PAX3-FOXO1 directs CBP/P300 via its activation domain to build RNA Pol2 clusters

Activation of oncogenic gene expression from long-range enhancers is initiated by the assembly of DNA-binding transcription factors (TF), leading to recruitment of co-activators such as CBP/p300 to modify the local genomic context and facilitate RNA-Polymerase 2 (Pol2) binding. Yet, most TF-to-coactivator recruitment relationships remain unmapped. Here, studying the oncogenic fusion TF PAX3-FOXO1 (P3F) from alveolar rhabdomyosarcoma (aRMS), we show that a single cysteine in the activation domain (AD) of PAX3-FOXO1 forms a small alpha helical hook that recruits CBP/p300 to chromatin. P3F driven transcription requires both this single cysteine, and also CBP/p300. Furthermore, we discover a profound dependence on CBP/p300 for clustering of Pol2 loops that connect P3F to its target genes.
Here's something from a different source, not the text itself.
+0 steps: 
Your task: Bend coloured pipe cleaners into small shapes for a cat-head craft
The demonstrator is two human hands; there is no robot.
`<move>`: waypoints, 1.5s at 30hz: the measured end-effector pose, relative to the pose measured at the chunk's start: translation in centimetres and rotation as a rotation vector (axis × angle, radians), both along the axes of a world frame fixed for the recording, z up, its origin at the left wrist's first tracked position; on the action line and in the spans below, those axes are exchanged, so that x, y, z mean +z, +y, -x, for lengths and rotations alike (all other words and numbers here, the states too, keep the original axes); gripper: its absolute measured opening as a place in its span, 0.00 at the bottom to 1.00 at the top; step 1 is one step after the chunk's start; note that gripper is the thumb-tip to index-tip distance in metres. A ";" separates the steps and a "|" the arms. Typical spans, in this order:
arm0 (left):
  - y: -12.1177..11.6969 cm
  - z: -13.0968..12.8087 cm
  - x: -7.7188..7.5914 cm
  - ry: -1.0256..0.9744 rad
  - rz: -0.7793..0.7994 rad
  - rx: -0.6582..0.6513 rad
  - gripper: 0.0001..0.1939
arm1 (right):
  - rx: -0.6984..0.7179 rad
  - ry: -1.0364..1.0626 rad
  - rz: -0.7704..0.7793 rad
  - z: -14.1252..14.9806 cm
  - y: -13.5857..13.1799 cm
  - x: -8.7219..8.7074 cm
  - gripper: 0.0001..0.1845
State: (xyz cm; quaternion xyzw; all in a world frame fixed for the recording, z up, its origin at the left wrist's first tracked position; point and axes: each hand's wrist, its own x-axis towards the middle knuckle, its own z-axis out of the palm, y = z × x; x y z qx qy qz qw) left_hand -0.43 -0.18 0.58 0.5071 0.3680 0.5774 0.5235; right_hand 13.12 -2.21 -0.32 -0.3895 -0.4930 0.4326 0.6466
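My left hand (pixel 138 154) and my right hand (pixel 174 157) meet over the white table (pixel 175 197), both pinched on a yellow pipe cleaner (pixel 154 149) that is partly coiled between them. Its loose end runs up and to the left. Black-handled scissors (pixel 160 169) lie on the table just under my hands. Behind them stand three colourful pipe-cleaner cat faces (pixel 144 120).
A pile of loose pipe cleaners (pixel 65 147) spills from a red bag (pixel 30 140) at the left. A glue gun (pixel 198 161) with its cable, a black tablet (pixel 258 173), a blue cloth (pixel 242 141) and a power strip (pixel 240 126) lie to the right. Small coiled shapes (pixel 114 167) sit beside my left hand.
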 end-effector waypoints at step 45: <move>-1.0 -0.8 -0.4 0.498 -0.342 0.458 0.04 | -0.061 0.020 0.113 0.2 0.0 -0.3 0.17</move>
In the absence of CBP/p300, Pol2 long range enhancer loops collapse, Pol2 accumulates in CpG islands and fails to exit the gene body. These results reveal a potential novel axis for therapeutic interference with P3F in aRMS and clarify the molecular relationship of P3F and CBP/p300 in sustaining active Pol2 clusters essential for oncogenic transcription. RNA-seq and Pol2 HiChIP in RMS cells treated with HAT inhibitors and degraders. Pol2 ChIP-seq in ABE RMS cells with wt P3F or C793R mutant P3F and H3K27ac ChIP-seq in RMS cells treated with HAT degraders. Pol2 HiChIP in RMS cells with P3F-FKBP12 treated with DMSO or dTAG.